• What you should do: The answer should be an exact repeat of the stretch of material below from the line containing "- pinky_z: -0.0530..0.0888" through the line containing "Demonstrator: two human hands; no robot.".

• Available data:
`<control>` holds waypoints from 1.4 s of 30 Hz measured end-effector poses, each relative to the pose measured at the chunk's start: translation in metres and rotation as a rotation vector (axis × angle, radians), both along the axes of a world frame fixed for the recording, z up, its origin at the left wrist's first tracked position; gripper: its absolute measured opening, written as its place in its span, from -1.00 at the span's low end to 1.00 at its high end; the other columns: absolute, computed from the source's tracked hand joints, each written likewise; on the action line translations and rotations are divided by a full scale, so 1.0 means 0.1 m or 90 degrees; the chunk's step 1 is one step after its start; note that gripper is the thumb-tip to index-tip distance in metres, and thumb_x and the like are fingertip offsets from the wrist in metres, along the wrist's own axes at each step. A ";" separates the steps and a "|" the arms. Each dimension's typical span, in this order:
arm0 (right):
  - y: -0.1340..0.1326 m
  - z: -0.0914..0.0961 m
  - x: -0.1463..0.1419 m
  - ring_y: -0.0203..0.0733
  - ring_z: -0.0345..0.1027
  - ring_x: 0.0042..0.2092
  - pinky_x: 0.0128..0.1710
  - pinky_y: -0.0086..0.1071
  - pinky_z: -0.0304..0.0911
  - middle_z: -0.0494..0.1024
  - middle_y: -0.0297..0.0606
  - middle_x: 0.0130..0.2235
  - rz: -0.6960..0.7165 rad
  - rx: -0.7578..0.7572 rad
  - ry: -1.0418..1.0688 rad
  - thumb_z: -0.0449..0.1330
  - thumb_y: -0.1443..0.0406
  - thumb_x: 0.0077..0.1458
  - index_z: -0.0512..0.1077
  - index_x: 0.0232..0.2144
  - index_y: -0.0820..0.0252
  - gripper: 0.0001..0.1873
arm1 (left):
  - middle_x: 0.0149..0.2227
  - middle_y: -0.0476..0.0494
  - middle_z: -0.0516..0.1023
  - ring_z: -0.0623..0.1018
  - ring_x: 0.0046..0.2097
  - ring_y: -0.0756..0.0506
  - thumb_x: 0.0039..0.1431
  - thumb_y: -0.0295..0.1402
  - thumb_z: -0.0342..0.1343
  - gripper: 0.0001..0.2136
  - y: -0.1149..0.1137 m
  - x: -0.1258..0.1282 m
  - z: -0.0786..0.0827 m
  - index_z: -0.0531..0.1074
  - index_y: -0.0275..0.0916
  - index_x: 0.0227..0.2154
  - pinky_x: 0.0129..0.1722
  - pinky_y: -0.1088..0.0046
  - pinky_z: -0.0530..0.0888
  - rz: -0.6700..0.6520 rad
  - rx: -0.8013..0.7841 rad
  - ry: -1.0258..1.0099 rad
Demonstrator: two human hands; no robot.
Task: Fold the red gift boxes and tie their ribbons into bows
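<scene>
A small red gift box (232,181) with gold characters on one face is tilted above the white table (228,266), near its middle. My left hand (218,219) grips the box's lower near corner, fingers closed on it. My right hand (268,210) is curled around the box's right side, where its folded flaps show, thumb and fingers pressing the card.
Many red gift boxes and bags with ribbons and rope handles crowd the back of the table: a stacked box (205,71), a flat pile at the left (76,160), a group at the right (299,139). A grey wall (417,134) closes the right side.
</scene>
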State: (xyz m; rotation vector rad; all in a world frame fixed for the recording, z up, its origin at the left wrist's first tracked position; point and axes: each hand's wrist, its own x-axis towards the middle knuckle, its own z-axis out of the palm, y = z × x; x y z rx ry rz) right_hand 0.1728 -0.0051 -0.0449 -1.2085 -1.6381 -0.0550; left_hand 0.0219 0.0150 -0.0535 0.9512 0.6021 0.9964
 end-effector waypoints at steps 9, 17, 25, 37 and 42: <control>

• Written answer:
  - pinky_z: -0.0530..0.0888
  - rz: -0.6700..0.6520 rad
  - rx: -0.8013..0.7841 rad
  - ry: -1.0258..1.0099 rad
Demonstrator: two human hands; no robot.

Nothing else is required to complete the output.